If the title detected is too short (e.g. less than 3 words)(*) run the whole line through RoBERTa and see if the NER model "validates" the title as a book title.
For each match create a new node on the graph (if needed) and add a link beetwen the book whose text we are currently reading and the book that was cited.
Convert this graph to D3.js format, add some metadata for each book and save it.
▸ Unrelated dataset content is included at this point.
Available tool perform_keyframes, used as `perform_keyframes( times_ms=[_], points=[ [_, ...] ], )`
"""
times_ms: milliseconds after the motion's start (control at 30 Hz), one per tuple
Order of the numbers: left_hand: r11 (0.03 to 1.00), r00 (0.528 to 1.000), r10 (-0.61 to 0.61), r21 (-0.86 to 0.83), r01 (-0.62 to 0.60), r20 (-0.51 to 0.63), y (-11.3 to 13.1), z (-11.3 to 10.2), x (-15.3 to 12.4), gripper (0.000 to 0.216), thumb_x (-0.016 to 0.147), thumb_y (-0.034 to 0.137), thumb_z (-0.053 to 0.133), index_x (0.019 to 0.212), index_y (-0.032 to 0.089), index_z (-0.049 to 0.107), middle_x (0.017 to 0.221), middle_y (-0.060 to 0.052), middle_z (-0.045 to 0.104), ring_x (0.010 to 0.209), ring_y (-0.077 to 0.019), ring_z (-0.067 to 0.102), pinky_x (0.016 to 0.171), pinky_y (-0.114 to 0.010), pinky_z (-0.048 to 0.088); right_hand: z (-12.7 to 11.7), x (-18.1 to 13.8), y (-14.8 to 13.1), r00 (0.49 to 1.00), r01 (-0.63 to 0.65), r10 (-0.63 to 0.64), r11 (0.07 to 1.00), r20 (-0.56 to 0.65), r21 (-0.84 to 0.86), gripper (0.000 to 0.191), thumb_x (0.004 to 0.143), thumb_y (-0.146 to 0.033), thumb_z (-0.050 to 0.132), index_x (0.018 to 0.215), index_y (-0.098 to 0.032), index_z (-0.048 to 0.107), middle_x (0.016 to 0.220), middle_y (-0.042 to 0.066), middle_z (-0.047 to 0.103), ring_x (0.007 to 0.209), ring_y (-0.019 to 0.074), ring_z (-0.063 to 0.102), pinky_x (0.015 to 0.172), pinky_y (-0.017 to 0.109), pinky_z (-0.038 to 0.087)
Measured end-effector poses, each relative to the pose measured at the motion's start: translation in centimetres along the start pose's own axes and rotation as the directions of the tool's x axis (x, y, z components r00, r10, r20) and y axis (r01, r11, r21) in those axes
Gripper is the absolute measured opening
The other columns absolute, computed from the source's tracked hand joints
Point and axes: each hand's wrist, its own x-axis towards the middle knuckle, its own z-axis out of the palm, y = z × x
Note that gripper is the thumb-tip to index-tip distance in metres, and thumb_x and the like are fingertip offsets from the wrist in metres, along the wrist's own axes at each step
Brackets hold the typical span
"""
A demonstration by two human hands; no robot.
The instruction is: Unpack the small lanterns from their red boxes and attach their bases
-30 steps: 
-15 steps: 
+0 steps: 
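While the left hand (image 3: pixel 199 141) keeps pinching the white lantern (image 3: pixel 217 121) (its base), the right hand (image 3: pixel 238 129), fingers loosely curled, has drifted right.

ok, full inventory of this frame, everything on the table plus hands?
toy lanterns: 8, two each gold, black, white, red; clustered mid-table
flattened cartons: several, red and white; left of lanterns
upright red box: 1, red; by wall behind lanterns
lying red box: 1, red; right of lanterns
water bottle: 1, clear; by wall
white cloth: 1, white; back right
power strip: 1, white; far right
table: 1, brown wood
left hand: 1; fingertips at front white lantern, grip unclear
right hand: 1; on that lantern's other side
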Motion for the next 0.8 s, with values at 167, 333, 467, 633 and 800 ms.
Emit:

(+) I ended up using a giant pre-compiled regex of the form r'Book1 | Book2 ...' to look for matches because it was the fastest method I found. More on this on this StackOverflow answer.
(*) I choose this heuristic because I'm assuming that if longer titles like "The Hound of Baskerville" or "The Ballad of Reading Gaol" shows up on some book's text it has a VERY high probability of being a citation, so I don't need to waste CPU clocks confirming that with RoBERTa.
How to take less than 8 hours to process all by books with RoBERTa

By using multiprocessing! My book processing function receives as argument the list of lines from a book, it's metadata and my model and tokenizer. By creating a Pool of workers we can give each of them a book at a time to process assynchronously, when one worker finishes a book it starts processing another from the list. Just don't overdo it since each RoBERTa takes ~1GB of RAM! My  gaming machine with 16GB of RAM and an modern-ish i7 absolutely MELTS with 4 RoBERTa processes.
import multiprocessing as mp


ctx = mp.get_context('spawn')

num_workers = 4

p = ctx.Pool(num_workers)

f = book_processer_func

jobs = []

#iterator is a list with all book lines and metadata for each book 

for i in range(len(iterator)):

	job = p.apply_async(f, [iterator[i],model,tokenizer])

	jobs.append(job)

results=[]


for job in tqdm(jobs):
	results.append(job.get())
Processing the Graph and converting it to D3.js

The graph is built with networkx on the python side of the code, just so I could plot it and run the PageRank algorithm to see which books are the most "linked" on my data. Turns out it's The Prince!
[('The Prince', 0.01081877301303925),
 ('Hamlet', 0.01061937268317937),
 ('The Divine Comedy', 0.007740738803800382),
 ('The Art of War', 0.006072207782683749),
 ('Romeo and Juliet', 0.0051880591489493295),
 ('Phaedrus', 0.004890520471208026),
 ('Poetics', 0.003865239838704173),
 ('The Deep', 0.0037173564227710025),
 ('Alice in Wonderland', 0.0037039373900383415)]
 
We just need some simple code to create a JSON with all this links and nodes and load it on D3.js. Here is the format of each node and each link on the final graph. One thing to note is the metadata we can save on each node to use it on the javascript side of the code later.
Again, you can see the end result here!

# for each node 
{
	 "name": v,
	 "label":v,
	 "id":node_id,
	 "px":px,
	 "py":py,
	 "category_date":pubdate,
	 "authors":author,
	 "nodesize":ndsize,
	 "is_goodreads":is_goodreads
 }
 
 # for each link 
 {
	 "source": some_id_1,
	 "target":some_id_2,
 }
Closing Remarks

Just some notes that might be useful to someone working with a similar problem:

I've never increased my performance dramatically by toying with RoBERTa's fine-tuning hyper-parameters. After you choose something that converges and are still unsatisfied, I'll wager that by getting more/better data, or augumenting it like I did, you will get more substancial gains in performance.
Something that wasn't obvious to me was that when you are using multiprocessing you should get close to 100% CPU use if you want your code to be running the fastest it possibly can (in retrospect it sounds kinda obvious now). If it is not close to 100% this probably means that your code is doing I/O or some processes are stuck (or deadlocked!) on something and can't proceed with the computation, or you could spawn more processes to speed everything up.